Ms. Agarwal clarified that the development of visual analysis was not unexpected, given that the model was trained on a combination of images and text sourced from the internet. She highlighted that celebrity facial recognition tools, like the one offered by Google, already exist. Google provides an opt-out option for famous individuals who prefer not to be recognized, and OpenAI is considering adopting a similar approach.
According to Ms. Agarwal, OpenAI’s visual analysis has the potential to create “hallucinations” similar to what has been observed with text prompts. For instance, if given a picture of someone on the brink of fame, the tool might generate a hallucinated name, mistakenly associating the image with a different tech CEO’s name rather than the correct one.
There have been instances of inaccuracy with the tool’s descriptions as well. For example, Mr. Mosen reported that the tool once confidently described a remote control to him, claiming it had buttons that were not actually present.
Microsoft, being a major investor with a $10 billion investment in OpenAI, also has access to the visual analysis tool. Some users of Microsoft’s AI-powered Bing chatbot have experienced a limited rollout of this feature. When uploading images to the chatbot, they receive a message indicating that “privacy blur hides faces from Bing chat.”
AI’s Boundary-Breaking Impact
Sayash Kapoor, a computer scientist and doctoral candidate at Princeton University, utilized the tool to decipher a captcha, a visual security measure designed to be decipherable only by human eyes. Despite successfully breaking the code and identifying the two obscured words, the chatbot acknowledged that “captchas are designed to prevent automated bots like me from accessing certain websites or services.”
Ethan Mollick, an associate professor specializing in innovation and entrepreneurship at the University of Pennsylvania’s Wharton School, remarked that artificial intelligence (AI) is rapidly erasing the boundaries that traditionally distinguished humans from machines.

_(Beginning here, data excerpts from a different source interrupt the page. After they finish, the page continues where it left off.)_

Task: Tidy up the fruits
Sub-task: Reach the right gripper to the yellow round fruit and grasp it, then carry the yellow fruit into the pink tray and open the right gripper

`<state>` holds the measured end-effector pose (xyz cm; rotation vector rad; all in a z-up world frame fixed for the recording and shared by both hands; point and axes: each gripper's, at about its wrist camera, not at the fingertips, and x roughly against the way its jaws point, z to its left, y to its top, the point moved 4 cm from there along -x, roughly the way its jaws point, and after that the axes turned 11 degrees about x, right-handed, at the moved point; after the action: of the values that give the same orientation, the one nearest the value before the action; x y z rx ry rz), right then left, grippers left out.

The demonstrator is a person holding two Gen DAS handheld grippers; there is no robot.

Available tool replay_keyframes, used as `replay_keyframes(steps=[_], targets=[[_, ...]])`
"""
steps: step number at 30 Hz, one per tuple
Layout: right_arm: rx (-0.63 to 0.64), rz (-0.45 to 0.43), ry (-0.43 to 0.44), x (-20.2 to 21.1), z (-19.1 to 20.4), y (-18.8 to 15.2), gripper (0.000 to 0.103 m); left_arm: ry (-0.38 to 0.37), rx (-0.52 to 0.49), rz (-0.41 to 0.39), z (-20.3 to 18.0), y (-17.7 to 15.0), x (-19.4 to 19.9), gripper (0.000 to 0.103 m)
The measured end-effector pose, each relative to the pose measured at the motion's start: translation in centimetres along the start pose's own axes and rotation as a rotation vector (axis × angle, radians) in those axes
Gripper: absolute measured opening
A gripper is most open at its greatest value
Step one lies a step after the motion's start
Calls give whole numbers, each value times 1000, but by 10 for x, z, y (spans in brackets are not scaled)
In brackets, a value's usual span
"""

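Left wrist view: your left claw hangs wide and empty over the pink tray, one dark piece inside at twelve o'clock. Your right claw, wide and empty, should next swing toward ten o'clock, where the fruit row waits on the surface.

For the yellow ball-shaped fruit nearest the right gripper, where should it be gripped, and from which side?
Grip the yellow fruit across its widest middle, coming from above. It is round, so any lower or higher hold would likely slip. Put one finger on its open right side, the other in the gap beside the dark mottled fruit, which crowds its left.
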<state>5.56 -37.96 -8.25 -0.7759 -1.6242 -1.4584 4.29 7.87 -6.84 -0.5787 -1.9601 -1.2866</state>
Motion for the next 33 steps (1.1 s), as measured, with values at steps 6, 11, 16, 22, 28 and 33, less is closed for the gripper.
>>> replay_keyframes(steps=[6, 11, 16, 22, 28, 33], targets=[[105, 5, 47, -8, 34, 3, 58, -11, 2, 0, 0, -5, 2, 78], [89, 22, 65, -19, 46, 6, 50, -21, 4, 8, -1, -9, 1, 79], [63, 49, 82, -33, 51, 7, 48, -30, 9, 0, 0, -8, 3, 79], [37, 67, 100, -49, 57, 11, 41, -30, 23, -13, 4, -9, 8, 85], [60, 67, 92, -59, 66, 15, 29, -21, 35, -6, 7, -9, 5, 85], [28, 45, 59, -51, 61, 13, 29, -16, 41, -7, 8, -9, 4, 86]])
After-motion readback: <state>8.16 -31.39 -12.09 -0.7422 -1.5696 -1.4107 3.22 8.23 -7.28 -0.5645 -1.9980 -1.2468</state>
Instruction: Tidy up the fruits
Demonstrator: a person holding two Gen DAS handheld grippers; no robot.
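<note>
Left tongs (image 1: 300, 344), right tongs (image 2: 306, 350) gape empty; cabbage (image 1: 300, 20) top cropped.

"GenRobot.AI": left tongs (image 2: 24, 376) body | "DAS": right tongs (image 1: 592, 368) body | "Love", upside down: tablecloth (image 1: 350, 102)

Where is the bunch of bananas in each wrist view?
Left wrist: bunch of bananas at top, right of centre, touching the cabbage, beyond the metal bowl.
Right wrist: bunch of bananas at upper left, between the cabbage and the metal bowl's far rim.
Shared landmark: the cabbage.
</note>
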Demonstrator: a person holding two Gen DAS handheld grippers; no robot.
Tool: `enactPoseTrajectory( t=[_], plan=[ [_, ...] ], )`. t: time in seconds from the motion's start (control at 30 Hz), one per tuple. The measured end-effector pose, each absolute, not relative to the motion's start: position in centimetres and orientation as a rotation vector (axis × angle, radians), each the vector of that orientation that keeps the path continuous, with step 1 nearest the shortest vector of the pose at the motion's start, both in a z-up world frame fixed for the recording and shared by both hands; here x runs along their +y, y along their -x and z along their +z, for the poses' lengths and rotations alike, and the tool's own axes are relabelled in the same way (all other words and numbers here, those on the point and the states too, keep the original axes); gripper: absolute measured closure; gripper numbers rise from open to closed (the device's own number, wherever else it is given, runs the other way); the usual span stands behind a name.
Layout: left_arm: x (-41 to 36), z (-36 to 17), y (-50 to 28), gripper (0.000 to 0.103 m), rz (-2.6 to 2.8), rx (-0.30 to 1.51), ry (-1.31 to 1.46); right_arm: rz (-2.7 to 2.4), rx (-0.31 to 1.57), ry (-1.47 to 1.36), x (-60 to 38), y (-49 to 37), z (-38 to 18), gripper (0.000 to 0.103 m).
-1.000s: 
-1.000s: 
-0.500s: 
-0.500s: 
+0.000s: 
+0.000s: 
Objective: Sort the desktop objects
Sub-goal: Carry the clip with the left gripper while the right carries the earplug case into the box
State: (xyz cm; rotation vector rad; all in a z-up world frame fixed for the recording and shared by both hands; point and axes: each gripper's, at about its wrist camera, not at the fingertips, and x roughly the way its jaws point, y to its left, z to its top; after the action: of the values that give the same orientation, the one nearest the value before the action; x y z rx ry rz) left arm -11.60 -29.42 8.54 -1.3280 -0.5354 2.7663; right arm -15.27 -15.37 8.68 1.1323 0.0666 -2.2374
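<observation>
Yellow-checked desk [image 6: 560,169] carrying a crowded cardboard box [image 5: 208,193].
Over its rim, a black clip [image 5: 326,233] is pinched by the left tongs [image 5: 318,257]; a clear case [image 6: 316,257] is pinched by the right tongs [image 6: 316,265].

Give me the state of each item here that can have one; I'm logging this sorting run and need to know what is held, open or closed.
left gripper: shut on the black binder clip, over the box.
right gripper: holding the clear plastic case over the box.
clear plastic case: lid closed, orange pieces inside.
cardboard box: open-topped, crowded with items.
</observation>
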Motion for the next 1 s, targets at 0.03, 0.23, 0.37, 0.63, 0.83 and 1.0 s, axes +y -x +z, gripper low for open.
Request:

Last month, the visual analysis tool unexpectedly appeared in Mr. Mollick’s version of Bing’s chatbot, granting him early access without any prior notification. Since then, he has kept his computer running continuously to avoid losing access to the tool. For instance, he tested it by providing a photo of condiments in a refrigerator and asking Bing to suggest recipes based on those ingredients. The chatbot proposed “whipped cream soda” and a “creamy jalapeño sauce.”
Both OpenAI and Microsoft recognize the power of this technology and its potential privacy implications. A Microsoft spokesperson stated that the company is not divulging technical details about the face-blurring feature but is actively collaborating with OpenAI to ensure the responsible and safe deployment of AI technologies.